For the hot baths, we chopped the sources and placed them in pots on medium heat and let them simmer for a few hours. Make sure not to let it boil.
It is important to filter the liquids before following the following steps, if they are not removed they could vary the color tone in certain sectors of the fabric.
We can use a strainer or also a paper filter that is usually used for coffee
After having filtered the liquids we can cook the fabrics, this can vary from 45 minutes to 1 hour, it is a matter of seeing how the fabrics absorb the color.
- Cook at medium temperature, being careful not to boil the water.
Cold Bath
We wash the fabrics with water to remove excess pigment, sometimes it can remain as a powder.
After that we can hang them and let them dry.
After they were completely dry, I ironed them to remove the wrinkles so I could start making my biopantone.
Digital BioPantone¶
Here I leave you a very useful resource from the 2023/2024 class of the Fab Lab BCN
Download FabLab BCN 23/24 Digital BioPantone
Digital BioPantone 2¶
I continued to create my color palette according to the cooking times and also wanting to show the color differences that are generated if you use iron sulfate or rock alum.
Iron sulfate generates darker colors and rock alum generates lighter and brighter ones.
ROSE HIP - IRON¶
Time of cooking = 67 min.
ROSE HIP - ALUM¶
Time of cooking = 83 min.
SUNFLOWER SEES - IRON¶
Time of cooking = 60 min.
SUNFLOWER SEES - ALUM¶
Time of cooking = 60 min.
TIMERIC - IRON¶
Time of cooking = 100 min.
TIMERIC - ALUM¶
Time of cooking = 90 min.
BARK - IRON¶
Time of cooking = 97 min.
This one really was my favorite.
BARK - ALUM¶
Time of cooking = 96 min.
SOURCES¶
Field Trip to Organic Cotton Colours¶
They offer 100% naturally colorful organic cotton.

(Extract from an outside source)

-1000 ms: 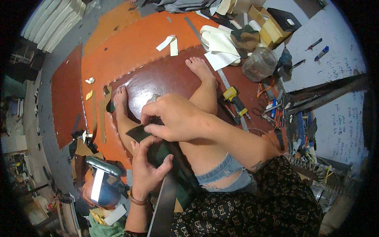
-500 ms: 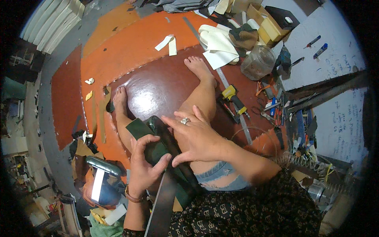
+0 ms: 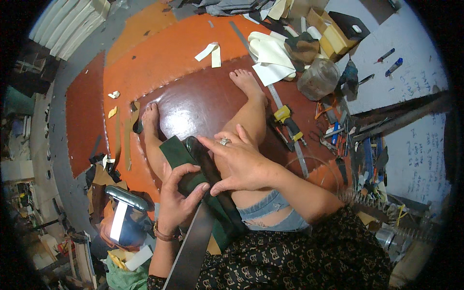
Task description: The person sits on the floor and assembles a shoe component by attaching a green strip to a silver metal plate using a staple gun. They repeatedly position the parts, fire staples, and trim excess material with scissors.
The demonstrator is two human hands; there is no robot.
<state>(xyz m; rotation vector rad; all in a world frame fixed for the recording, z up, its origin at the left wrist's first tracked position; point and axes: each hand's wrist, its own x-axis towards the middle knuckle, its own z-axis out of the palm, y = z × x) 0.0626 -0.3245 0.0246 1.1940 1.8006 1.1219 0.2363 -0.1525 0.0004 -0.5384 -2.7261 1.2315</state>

Their cultivation is carried out through regenerative agriculture practices. Three tones that are born from the seed; ecru, green and brown.
Santi Mallorqui Gou, CEO of OCC, toured us around the shop and explained their manifesto and their business model.
The cultivation is carried out through regenerative agricultural practices where crops of up to five foods coesxist with organic cotton to generate natural nutrition of the soil. They make the cotton available to designers and brands in any form that is needed. They also keep it pure by ensuring no chemicals in the processing of the cotton.